__TASK OBJECTIVE__
Using the records below, give the number of lines where the word "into" appears, with no further output.

***** INPUT FOR THIS TASK *****

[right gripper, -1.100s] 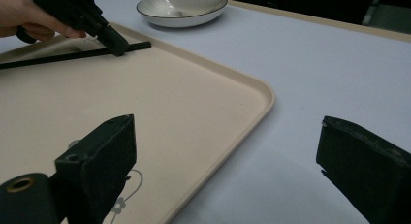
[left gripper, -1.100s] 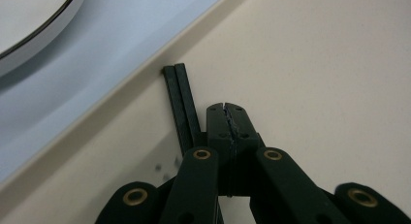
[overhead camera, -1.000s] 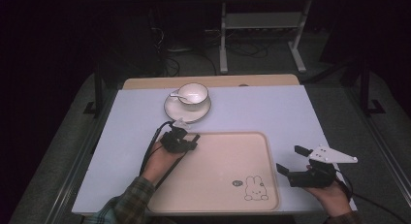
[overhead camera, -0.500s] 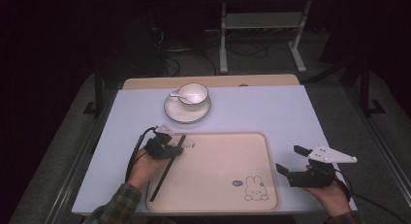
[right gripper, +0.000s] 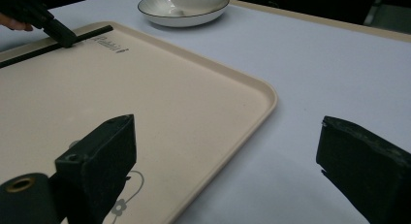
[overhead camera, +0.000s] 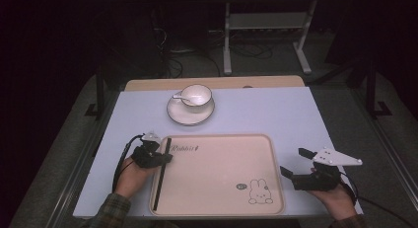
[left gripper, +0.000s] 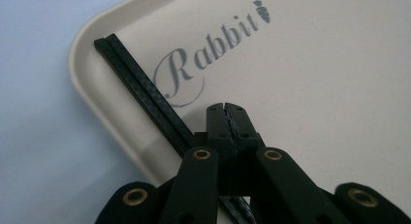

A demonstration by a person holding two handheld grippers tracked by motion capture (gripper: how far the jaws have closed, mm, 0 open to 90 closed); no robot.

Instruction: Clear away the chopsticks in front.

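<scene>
A pair of black chopsticks (overhead camera: 161,176) lies along the left side of the cream rabbit tray (overhead camera: 222,188), pointing away from me. My left gripper (overhead camera: 166,158) is shut on them near their far half. In the left gripper view the shut jaws (left gripper: 226,107) sit over the chopsticks (left gripper: 140,83), beside the word "Rabbit" on the tray (left gripper: 315,88). My right gripper (overhead camera: 293,161) hovers open just off the tray's right edge, with nothing between its jaws (right gripper: 228,156). The right gripper view also shows the tray (right gripper: 169,88) and the chopsticks (right gripper: 48,47).
A white cup (overhead camera: 196,95) with a spoon (overhead camera: 177,96) stands on a saucer (overhead camera: 190,115) beyond the tray, at the table's far middle. The pale blue tabletop (overhead camera: 276,114) spreads around the tray. The saucer (right gripper: 184,15) is also in the right gripper view.
My left gripper has drawn back toward me and to the left with the chopsticks, which have swung to lie along the tray's left side. The right gripper has stayed still.
</scene>
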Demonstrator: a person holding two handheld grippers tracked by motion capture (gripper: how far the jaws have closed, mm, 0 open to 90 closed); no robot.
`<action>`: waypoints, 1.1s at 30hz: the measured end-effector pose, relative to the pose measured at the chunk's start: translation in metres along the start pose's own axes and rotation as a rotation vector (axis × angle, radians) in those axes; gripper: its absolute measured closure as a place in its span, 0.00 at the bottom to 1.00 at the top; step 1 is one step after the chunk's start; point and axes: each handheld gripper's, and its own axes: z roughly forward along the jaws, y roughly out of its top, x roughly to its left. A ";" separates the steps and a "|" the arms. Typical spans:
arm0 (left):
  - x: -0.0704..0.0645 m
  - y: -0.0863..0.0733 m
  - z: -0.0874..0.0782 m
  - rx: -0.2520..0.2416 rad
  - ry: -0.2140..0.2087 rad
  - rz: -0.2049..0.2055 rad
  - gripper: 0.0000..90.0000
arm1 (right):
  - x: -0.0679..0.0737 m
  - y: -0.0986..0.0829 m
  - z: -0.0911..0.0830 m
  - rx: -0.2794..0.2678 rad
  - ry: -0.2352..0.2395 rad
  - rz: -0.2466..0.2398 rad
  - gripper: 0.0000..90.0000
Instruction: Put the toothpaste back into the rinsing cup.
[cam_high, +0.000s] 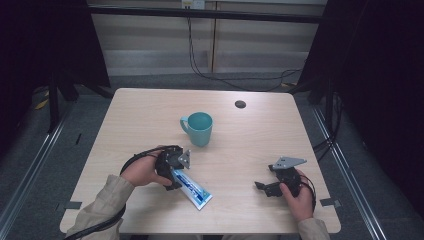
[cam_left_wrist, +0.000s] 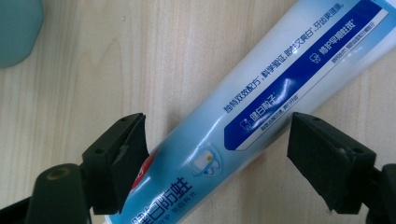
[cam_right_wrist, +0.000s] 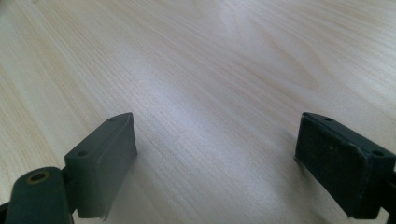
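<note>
A blue and white toothpaste tube (cam_high: 192, 189) lies flat on the wooden table (cam_high: 250, 135), pointing toward the front right. My left gripper (cam_high: 175, 172) is lowered over the tube's near end, open, with its jaws standing on either side of the tube (cam_left_wrist: 261, 93). In the left gripper view my left gripper (cam_left_wrist: 217, 149) straddles the tube, with gaps at both pads. A teal mug (cam_high: 198, 128) stands upright behind the tube near the table's middle. At the front right my right gripper (cam_high: 264, 186) is open over bare wood (cam_right_wrist: 215, 154).
A small dark round grommet (cam_high: 240, 104) sits in the table's far right part. The mug's edge (cam_left_wrist: 16, 28) shows at the upper left of the left gripper view. Dark curtains, metal rails and cables surround the table.
</note>
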 end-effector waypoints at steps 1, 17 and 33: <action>-0.001 -0.001 0.000 0.001 -0.001 0.001 0.22 | 0.000 0.000 0.000 0.000 0.001 0.000 0.13; -0.001 -0.003 0.008 0.029 -0.009 0.039 0.29 | 0.000 0.000 0.000 0.000 0.002 -0.001 0.13; 0.001 -0.005 0.008 0.051 -0.038 -0.004 0.44 | 0.000 0.000 0.000 0.000 0.004 -0.003 0.13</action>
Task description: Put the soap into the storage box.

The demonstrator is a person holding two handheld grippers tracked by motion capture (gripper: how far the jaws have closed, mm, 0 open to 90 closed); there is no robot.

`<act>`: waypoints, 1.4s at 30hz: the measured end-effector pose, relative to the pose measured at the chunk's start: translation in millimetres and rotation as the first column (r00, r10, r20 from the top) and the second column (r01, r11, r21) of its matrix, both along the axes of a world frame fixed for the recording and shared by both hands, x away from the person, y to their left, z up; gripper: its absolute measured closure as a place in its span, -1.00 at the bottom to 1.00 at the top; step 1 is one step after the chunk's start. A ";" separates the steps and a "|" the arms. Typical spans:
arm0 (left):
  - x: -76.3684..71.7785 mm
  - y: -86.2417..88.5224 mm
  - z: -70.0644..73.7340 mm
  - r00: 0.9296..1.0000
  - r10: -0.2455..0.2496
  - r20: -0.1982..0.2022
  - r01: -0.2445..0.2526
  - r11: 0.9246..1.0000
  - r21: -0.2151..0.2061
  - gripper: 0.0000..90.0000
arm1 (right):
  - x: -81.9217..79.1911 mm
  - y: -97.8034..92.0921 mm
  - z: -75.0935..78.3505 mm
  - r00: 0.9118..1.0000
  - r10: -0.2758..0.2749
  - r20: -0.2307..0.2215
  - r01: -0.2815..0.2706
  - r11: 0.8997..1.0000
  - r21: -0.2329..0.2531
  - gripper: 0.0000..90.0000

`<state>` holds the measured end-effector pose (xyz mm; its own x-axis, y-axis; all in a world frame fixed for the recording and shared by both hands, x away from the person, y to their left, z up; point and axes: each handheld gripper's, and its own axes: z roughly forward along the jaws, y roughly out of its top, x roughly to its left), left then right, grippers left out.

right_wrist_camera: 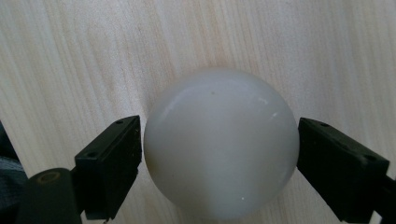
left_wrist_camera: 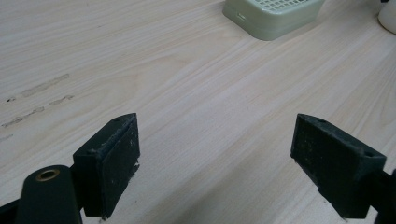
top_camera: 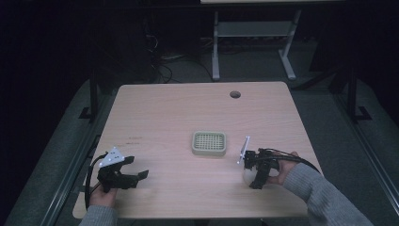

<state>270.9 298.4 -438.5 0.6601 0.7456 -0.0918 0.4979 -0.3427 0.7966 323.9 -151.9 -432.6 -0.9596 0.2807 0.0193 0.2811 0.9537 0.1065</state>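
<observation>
White ball point(right_wrist_camera: 220, 144) sits between the right gripper point(right_wrist_camera: 219, 154)'s spread jaws; left gripper point(left_wrist_camera: 217, 158) gapes empty.

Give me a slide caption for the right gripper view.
Right tool straddling a white ball on the wooden table, jaws at either side of it.

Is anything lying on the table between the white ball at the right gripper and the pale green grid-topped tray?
Nothing visible does. The smooth white ball sits between the right gripper jaws; only bare light wooden table lies between it and the pale green grid-topped tray.
</observation>
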 end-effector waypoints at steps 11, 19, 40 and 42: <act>-0.2 -0.4 0.6 1.000 -0.006 -0.002 0.006 1.000 0.000 -0.66 | 0.4 3.9 -4.4 1.000 0.018 -0.016 -0.019 0.999 -0.028 -0.56; -0.2 0.4 1.2 1.000 -0.008 0.002 0.008 1.000 0.002 -0.66 | 0.0 5.1 -4.9 1.000 0.027 -0.002 -0.028 0.999 -0.045 -0.49; -0.4 0.9 0.6 1.000 -0.001 0.000 0.001 1.000 -0.003 -0.66 | 6.3 16.1 11.5 0.999 0.039 0.013 -0.039 0.999 -0.009 -0.48; -0.4 0.9 0.5 1.000 -0.001 0.000 0.001 1.000 -0.005 -0.66 | 7.2 17.5 13.2 0.999 0.038 0.014 -0.038 0.999 -0.007 -0.48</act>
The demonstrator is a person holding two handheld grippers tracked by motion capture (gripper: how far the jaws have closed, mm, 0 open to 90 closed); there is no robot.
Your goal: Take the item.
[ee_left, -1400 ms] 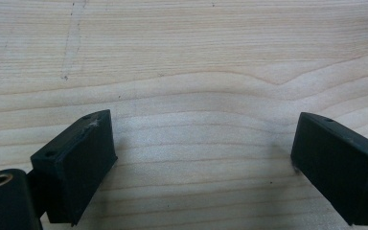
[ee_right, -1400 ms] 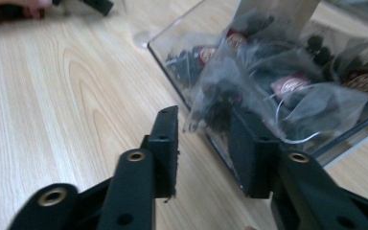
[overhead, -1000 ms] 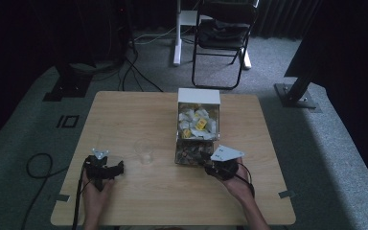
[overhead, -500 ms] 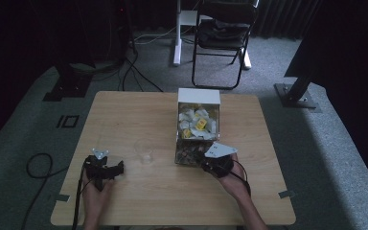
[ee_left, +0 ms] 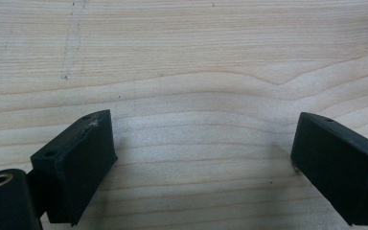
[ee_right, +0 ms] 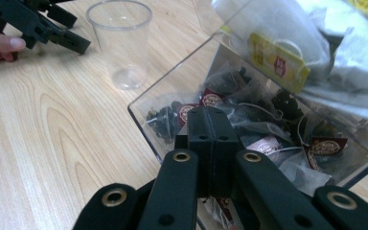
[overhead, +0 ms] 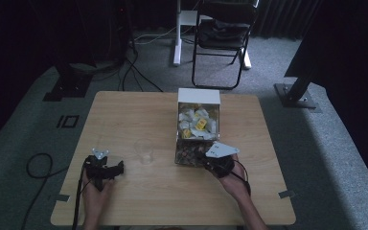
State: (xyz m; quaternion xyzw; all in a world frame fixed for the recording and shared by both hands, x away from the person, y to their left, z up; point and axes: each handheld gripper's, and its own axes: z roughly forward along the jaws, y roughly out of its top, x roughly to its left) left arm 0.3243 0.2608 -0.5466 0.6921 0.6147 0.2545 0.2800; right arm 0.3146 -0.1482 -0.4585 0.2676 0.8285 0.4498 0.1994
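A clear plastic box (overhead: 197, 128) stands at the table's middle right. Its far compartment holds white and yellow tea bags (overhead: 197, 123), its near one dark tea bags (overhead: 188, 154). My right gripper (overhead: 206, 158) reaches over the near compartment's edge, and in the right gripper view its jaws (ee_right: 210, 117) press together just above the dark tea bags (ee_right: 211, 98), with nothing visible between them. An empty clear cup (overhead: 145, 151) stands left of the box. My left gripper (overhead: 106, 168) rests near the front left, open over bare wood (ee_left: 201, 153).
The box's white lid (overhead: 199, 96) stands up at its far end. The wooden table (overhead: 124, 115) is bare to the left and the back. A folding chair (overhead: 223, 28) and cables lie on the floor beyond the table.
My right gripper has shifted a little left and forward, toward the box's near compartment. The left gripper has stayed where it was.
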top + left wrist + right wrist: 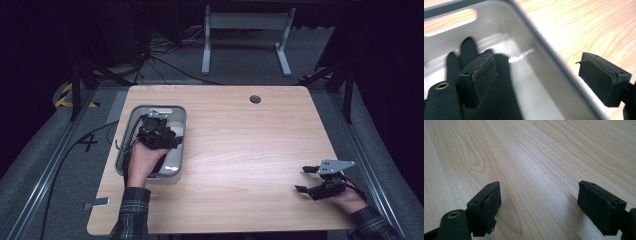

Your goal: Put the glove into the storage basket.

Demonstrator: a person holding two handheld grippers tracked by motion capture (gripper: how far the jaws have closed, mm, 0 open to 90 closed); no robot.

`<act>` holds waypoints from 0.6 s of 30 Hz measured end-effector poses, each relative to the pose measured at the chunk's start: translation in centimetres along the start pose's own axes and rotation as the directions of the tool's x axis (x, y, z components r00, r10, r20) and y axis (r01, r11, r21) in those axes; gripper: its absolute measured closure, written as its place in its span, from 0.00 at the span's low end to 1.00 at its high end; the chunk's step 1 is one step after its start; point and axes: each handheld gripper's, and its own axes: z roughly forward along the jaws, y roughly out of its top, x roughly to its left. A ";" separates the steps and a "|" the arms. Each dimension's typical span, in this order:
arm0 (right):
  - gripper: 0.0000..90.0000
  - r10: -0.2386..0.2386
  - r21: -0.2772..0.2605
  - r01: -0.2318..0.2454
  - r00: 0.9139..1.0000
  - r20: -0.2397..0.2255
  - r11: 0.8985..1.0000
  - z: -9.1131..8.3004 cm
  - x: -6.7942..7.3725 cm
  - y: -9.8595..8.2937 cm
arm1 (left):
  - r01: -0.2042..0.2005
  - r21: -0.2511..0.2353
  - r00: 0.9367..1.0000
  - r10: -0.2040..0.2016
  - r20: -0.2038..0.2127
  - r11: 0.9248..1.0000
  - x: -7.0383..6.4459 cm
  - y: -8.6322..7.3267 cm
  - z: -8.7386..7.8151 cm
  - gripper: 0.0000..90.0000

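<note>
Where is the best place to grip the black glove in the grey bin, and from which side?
Probably the broad palm of the black glove, from above: it lies flat on the floor of the grey bin, whose walls block the sides. The left gripper hangs over it, jaws open.

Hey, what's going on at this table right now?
A person is working at a wooden table with a claw in each hand. The left claw is open over a grey bin at the table's left side; one jaw is inside above a black glove lying in the bin, the other is past the bin's rim. Nothing is gripped yet. The right claw, also open and holding nothing, sits low over bare wood near the right edge.
</note>
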 end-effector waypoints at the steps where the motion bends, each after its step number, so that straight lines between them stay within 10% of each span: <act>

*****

__TASK RESPONSE__
3